> **Instructions to follow**
Beneath this line are the data; copy exactly the part of them that opens with the line containing "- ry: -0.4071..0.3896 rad" and closes with the line containing "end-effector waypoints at", and only that part.

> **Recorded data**
= = = = = = =

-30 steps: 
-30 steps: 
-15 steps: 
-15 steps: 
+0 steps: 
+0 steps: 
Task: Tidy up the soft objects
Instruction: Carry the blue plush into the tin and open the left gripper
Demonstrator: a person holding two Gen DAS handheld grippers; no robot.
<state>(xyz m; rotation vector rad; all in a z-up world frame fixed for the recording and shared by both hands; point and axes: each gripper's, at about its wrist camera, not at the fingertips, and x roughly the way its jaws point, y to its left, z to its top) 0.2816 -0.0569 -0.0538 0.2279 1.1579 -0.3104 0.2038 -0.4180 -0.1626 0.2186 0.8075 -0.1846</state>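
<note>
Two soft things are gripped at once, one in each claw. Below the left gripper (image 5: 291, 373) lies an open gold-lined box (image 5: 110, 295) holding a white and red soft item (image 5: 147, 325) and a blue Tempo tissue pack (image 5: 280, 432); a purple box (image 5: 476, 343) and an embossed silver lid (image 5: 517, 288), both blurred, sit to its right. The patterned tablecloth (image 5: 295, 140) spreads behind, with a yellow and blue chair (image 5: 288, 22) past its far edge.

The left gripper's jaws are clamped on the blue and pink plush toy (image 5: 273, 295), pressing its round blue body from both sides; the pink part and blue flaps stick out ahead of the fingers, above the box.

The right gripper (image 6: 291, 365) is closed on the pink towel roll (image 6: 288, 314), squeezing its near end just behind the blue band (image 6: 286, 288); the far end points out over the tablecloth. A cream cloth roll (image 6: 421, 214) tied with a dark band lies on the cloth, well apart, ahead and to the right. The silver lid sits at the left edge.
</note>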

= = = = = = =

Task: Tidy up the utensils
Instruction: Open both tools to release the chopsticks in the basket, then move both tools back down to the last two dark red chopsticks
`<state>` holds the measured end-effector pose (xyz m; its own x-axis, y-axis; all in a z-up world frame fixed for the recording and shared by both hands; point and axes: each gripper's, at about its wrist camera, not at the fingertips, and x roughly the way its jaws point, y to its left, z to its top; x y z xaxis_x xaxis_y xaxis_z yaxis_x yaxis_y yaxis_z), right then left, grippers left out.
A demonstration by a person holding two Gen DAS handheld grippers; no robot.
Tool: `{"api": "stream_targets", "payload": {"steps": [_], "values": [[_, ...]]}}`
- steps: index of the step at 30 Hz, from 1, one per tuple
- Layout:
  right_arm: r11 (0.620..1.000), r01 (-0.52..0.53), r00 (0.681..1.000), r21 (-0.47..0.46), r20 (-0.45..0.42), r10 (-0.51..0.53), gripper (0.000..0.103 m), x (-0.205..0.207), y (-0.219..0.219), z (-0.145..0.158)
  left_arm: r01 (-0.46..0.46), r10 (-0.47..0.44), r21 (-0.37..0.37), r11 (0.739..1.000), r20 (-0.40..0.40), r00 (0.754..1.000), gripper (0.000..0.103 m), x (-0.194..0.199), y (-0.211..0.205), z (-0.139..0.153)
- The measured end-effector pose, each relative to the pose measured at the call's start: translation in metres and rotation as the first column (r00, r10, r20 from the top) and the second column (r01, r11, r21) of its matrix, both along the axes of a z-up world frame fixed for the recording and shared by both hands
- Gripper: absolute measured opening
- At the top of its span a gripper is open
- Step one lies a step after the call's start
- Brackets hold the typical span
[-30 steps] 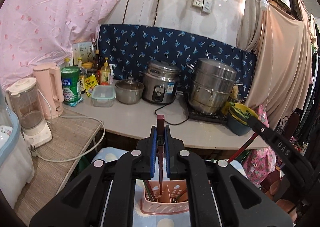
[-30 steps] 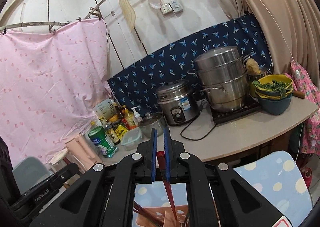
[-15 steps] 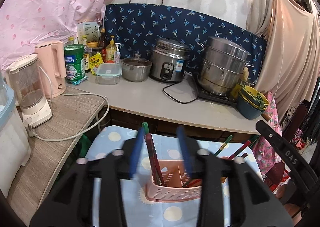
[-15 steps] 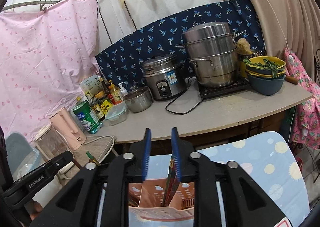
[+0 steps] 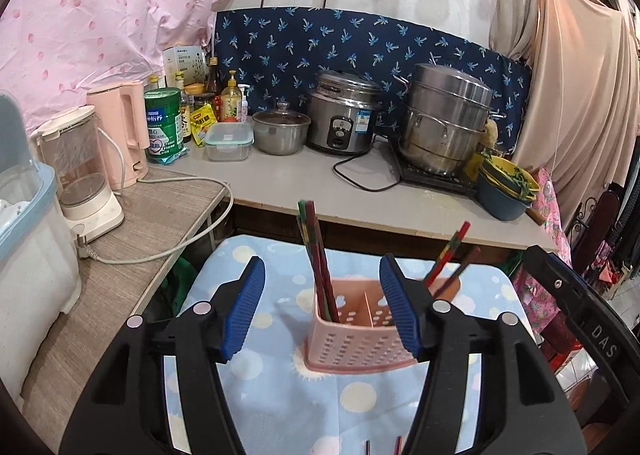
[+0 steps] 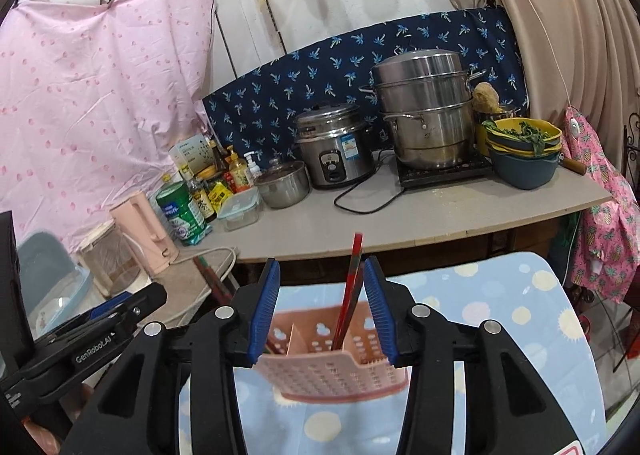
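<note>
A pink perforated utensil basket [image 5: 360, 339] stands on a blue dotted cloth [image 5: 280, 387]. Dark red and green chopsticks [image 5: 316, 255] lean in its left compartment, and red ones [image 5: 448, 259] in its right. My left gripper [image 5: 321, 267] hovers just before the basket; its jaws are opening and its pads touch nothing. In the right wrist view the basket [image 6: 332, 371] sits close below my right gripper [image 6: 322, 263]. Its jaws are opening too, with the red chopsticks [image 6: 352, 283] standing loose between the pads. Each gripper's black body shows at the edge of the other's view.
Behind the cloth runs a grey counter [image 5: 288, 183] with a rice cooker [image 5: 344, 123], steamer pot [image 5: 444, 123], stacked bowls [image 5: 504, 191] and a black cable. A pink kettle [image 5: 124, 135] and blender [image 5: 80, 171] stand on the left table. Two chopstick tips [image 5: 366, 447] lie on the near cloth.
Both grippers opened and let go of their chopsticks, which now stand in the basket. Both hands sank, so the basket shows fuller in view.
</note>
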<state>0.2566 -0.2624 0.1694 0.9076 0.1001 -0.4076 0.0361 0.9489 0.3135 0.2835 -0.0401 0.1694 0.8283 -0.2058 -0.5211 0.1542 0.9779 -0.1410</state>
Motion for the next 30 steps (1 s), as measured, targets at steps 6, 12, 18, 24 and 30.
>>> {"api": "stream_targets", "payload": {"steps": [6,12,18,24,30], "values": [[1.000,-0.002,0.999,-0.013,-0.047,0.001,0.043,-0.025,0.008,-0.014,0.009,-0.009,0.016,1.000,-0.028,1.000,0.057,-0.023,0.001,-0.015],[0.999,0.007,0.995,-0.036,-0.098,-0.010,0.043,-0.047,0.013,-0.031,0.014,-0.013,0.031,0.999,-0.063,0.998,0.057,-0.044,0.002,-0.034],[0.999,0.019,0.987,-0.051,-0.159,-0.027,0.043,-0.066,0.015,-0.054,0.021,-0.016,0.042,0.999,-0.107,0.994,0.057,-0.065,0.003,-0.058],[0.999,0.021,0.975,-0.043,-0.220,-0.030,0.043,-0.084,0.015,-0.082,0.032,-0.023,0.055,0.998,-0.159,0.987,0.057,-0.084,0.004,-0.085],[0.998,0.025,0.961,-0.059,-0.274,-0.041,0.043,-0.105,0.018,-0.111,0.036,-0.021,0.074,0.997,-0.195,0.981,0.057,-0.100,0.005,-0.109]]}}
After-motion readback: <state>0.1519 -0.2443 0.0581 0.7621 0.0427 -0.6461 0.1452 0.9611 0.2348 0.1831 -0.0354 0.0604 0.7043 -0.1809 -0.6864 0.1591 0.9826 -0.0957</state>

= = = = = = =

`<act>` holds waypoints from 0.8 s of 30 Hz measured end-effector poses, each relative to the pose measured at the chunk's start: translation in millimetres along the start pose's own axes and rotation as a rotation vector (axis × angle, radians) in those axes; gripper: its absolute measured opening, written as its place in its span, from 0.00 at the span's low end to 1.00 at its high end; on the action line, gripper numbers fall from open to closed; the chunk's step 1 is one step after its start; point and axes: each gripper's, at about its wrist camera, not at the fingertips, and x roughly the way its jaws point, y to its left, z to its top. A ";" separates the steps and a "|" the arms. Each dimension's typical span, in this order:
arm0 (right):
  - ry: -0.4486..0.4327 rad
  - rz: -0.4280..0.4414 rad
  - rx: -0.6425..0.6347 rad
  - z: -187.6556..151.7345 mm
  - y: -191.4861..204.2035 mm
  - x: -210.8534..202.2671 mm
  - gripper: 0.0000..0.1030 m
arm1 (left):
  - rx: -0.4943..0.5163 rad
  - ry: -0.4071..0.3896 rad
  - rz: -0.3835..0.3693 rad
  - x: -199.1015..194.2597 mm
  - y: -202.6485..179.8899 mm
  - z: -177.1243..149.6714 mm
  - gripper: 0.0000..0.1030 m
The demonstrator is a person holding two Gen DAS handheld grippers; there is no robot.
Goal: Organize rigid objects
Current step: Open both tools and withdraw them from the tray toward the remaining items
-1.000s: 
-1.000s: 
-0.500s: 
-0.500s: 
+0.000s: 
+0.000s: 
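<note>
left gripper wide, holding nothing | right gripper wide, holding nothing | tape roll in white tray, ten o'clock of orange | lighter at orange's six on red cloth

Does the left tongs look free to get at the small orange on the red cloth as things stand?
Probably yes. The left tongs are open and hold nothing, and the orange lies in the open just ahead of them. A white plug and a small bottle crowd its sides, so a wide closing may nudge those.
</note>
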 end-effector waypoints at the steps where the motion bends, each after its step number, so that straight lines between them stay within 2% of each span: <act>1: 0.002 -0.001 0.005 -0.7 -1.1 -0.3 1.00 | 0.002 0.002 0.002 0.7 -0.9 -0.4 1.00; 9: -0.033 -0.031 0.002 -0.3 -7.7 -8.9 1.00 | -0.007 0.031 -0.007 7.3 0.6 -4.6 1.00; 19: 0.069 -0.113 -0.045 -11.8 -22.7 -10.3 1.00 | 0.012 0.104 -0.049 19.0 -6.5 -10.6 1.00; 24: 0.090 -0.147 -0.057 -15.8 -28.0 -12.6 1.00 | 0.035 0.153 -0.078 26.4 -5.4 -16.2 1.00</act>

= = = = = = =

> **Response below**
  - ry: -0.4071..0.3896 rad
  - rz: -0.3835..0.3693 rad
  - x: -199.1015..194.2597 mm
  - y: -202.6485..179.8899 mm
  - z: -177.1243..149.6714 mm
  - gripper: 0.0000..0.1030 m
The demonstrator is a person holding two Gen DAS handheld grippers; there is no robot.
Goal: Organize rigid objects
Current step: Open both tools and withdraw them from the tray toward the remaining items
-1.000s: 
-1.000s: 
-0.500s: 
-0.500s: 
+0.000s: 
+0.000s: 
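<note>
left gripper wide, holding nothing | right gripper wide, holding nothing | tape roll in white tray, ten o'clock of orange | lighter at orange's six on red cloth

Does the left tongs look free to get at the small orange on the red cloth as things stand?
Probably yes. The left tongs are open and hold nothing, and the orange lies in the open just ahead of them. A white plug and a small bottle crowd its sides, so a wide closing may nudge those.
</note>
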 end-effector waypoints at the steps where the motion bends, each after its step number, so that straight lines between them stay within 2% of each span: <act>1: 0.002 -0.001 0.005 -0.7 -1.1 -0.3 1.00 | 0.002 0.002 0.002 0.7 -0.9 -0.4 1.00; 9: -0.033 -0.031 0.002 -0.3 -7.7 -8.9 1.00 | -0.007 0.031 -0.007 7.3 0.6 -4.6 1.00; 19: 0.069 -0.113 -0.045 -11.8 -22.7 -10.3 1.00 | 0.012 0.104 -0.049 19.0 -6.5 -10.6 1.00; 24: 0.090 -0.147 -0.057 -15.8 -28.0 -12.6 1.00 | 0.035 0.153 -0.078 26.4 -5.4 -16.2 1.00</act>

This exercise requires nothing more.